Text to Speech Historical Perspective
A brief historical account.
1960s: The first computer-based speech synthesis systems were developed. One of the early systems, the Pattern Playback, was developed by Franklin Cooper and his colleagues. It could read out a limited set of words.
1970s: Linear predictive coding (LPC) was introduced, a method for encoding the spectral envelope of a digital speech signal. This became the standard for much of the speech synthesis research that followed.
1980s: The first commercially available TTS systems came onto the market. The DECtalk system, for example, was one of the early electronic speech synthesis systems which could read text out loud in a clear voice.
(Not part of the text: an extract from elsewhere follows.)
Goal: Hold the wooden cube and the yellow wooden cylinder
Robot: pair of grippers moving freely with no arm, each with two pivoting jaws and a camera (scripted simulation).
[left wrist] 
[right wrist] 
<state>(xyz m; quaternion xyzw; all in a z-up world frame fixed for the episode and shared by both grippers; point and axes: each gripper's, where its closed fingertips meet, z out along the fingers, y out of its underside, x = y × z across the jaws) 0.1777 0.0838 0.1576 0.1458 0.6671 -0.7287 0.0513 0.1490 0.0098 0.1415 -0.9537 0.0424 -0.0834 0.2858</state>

Stephen Hawking famously used a version of DECtalk.
1990s: The focus of TTS research began to shift towards concatenative synthesis, where large databases of small speech fragments are recorded and then concatenated to produce complete utterances. This method could produce very natural sounding speech but required large amounts of storage.
2000s: As computational power and storage capacity increased, unit-selection synthesis became popular. This method uses a large database of recorded speech to choose the best pieces of recordings to construct new utterances.
2010s: With the rise of deep learning, neural network-based approaches to TTS, such as WaveNet and Tacotron, began to emerge. These models could produce highly natural and fluent speech, rivaling the quality of human voices. Major companies like Google and Baidu began using these techniques in their voice assistant products.
2020s: Continued advancements in deep learning and AI led to even more natural-sounding TTS systems. Customizable voice models, real-time TTS, and multi-language support became more common, opening up myriad applications from audiobooks to customer service.